Each line of the records containing "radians" is to be copied out and returned.

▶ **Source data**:
──────

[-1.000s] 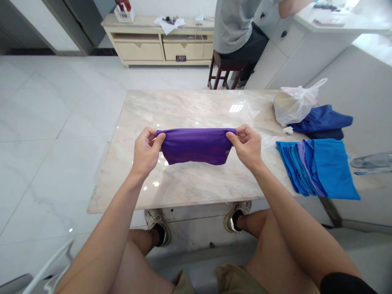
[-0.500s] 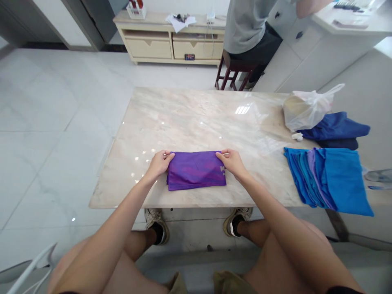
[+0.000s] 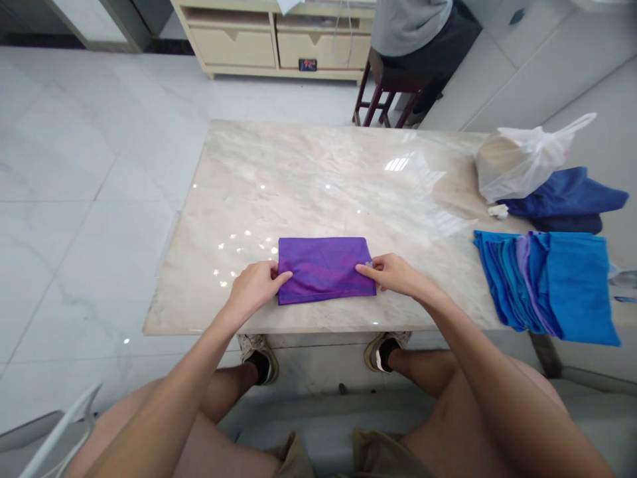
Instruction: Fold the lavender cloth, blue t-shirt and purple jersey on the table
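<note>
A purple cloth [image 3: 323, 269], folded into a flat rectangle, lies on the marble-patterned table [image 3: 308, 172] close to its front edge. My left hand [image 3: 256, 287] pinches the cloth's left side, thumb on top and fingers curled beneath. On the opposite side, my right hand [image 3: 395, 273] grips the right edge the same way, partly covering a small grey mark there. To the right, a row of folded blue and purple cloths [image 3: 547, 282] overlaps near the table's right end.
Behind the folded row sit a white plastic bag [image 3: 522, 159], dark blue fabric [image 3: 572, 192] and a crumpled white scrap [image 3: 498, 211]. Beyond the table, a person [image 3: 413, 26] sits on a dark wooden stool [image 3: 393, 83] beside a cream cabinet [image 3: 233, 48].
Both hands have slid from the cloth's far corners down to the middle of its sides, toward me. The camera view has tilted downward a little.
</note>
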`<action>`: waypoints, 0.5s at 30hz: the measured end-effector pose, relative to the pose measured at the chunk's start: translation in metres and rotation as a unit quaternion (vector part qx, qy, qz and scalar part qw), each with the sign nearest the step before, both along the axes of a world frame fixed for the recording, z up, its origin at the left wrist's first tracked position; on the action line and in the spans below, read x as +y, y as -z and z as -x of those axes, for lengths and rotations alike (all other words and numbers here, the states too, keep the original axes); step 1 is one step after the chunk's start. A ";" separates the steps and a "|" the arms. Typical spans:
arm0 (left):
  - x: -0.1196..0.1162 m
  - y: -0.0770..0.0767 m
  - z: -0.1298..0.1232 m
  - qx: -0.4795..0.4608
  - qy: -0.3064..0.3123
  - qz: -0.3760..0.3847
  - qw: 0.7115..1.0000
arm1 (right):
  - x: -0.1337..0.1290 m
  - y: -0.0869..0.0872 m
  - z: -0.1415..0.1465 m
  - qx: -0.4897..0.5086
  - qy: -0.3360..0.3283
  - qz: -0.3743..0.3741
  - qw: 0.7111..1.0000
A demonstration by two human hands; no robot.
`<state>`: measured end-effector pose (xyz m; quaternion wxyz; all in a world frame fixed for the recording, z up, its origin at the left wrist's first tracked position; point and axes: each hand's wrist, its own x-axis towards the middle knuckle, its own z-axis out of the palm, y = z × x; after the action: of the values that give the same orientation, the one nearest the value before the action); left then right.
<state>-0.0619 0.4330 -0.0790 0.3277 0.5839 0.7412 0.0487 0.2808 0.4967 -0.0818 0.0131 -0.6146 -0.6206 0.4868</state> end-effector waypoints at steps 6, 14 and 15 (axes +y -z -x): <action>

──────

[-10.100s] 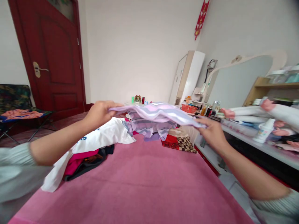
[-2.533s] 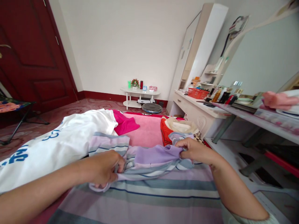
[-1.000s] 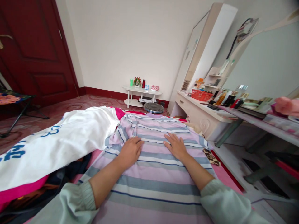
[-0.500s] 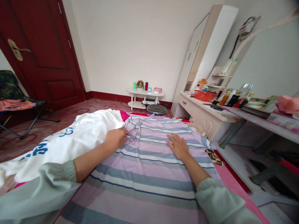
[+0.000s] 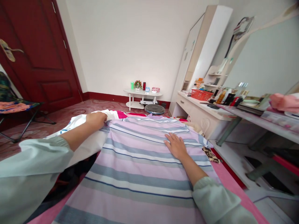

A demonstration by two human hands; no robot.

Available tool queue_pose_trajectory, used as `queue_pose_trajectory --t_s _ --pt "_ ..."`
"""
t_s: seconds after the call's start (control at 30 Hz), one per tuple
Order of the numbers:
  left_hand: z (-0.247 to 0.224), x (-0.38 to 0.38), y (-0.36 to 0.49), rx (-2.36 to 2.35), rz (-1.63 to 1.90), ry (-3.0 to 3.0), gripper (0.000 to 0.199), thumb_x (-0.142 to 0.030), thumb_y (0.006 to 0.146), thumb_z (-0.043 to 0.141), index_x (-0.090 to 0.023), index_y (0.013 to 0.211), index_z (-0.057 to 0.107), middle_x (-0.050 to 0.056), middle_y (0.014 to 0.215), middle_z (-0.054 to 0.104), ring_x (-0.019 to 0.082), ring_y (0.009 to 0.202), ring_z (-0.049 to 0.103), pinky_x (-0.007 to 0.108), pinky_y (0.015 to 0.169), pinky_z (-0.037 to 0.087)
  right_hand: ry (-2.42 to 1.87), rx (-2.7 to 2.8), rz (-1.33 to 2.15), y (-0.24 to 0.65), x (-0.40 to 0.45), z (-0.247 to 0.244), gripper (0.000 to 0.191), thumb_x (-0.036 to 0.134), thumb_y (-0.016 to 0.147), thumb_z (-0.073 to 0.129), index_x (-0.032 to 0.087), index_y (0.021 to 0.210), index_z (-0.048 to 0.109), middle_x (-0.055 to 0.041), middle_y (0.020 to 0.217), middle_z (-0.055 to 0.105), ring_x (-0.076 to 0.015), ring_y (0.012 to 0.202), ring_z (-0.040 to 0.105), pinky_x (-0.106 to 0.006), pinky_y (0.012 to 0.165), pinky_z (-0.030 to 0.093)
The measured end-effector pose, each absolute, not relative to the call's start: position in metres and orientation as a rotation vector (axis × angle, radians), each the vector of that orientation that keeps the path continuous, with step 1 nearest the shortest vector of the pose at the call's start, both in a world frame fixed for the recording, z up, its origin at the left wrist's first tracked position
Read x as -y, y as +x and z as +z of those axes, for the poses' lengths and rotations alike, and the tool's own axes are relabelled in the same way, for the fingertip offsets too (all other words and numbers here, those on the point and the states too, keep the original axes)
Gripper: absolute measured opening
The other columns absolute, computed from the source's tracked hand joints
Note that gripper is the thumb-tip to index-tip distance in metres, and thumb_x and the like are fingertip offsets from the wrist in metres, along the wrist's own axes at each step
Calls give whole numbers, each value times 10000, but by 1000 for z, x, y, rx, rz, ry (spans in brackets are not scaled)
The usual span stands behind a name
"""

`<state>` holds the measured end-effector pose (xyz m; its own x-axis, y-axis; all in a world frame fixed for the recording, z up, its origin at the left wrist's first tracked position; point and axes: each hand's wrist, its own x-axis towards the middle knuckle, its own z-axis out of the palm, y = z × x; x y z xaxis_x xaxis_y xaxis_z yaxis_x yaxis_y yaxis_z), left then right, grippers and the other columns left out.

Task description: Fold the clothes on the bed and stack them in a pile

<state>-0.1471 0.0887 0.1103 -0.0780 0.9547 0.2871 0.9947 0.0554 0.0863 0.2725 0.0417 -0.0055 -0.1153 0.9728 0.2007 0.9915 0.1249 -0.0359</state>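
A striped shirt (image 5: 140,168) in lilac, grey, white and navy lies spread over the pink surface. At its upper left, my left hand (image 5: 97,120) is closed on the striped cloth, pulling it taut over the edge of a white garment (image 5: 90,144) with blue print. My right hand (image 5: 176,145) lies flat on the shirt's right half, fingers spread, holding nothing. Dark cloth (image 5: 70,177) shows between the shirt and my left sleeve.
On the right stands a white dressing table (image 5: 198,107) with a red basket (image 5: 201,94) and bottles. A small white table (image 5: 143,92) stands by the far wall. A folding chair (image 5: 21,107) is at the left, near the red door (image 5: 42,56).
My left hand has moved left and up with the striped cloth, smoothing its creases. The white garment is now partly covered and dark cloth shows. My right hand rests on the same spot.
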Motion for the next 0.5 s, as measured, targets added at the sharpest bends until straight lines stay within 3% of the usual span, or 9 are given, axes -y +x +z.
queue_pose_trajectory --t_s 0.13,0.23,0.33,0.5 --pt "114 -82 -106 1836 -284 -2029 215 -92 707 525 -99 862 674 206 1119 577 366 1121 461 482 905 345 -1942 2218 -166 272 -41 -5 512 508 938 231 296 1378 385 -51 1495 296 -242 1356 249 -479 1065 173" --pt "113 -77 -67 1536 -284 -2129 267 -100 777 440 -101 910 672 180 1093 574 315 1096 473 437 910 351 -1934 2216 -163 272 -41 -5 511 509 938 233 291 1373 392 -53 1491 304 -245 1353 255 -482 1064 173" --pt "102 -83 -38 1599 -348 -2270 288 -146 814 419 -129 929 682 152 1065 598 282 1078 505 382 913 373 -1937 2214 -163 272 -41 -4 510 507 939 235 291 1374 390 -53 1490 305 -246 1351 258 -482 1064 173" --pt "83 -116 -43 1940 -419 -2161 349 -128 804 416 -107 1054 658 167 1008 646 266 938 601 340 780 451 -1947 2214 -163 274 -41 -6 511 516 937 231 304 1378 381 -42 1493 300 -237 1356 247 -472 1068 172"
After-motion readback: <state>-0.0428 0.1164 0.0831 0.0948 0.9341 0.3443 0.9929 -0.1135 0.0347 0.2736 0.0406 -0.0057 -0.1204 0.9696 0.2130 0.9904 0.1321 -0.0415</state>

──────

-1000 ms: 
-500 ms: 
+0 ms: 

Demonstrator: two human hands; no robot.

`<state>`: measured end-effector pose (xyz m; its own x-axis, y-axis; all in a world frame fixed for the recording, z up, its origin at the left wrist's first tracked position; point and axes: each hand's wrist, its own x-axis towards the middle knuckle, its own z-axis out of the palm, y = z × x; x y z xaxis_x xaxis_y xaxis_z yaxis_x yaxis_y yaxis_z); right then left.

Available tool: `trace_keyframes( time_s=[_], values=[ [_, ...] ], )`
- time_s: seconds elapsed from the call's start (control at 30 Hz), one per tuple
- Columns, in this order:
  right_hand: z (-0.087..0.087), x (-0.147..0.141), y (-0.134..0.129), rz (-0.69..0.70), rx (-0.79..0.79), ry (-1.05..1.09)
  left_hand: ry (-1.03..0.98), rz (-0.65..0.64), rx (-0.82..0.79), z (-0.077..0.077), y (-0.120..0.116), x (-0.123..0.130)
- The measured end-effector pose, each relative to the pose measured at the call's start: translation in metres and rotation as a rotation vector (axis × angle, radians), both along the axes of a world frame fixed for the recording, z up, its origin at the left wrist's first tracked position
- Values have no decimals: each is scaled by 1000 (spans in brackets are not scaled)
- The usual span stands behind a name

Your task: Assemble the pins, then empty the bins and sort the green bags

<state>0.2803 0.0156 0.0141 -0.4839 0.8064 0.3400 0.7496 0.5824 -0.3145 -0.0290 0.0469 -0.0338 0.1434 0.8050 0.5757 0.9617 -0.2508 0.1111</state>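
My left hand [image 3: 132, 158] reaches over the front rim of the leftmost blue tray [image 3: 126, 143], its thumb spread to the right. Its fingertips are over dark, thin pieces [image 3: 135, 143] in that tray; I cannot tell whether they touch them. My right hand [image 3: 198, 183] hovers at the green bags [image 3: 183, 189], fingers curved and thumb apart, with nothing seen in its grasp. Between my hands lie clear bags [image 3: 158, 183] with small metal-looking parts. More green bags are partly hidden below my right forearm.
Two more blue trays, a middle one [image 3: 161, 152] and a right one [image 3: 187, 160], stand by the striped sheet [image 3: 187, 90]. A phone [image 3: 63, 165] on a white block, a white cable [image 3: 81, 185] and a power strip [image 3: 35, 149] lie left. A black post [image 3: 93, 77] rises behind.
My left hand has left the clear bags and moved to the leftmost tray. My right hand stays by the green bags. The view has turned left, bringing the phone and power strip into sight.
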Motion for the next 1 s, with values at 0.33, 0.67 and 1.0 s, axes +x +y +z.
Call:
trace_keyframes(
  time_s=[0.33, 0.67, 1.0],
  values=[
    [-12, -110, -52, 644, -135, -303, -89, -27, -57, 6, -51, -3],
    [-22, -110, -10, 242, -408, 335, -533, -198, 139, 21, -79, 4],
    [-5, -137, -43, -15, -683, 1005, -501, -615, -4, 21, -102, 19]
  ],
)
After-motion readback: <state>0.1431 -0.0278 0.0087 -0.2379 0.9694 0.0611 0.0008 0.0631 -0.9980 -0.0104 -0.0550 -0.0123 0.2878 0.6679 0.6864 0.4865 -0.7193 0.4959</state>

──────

▶ **Reply to the exercise**:
The measured end-effector pose, each absolute, not relative to the call's start: position in metres and orientation as a rotation vector (axis × angle, radians), each the vector of that orientation that keeps the path continuous, with step 1 nearest the shortest vector of the pose at the call's start, both in a world frame fixed for the recording, z up, its origin at the left wrist's first tracked position
- The measured end-effector pose, each relative to the pose measured at the call's start: translation in metres and rotation as a rotation vector (axis × angle, radians), both along the axes of a world frame fixed for the recording, z up, its origin at the left wrist's first tracked position

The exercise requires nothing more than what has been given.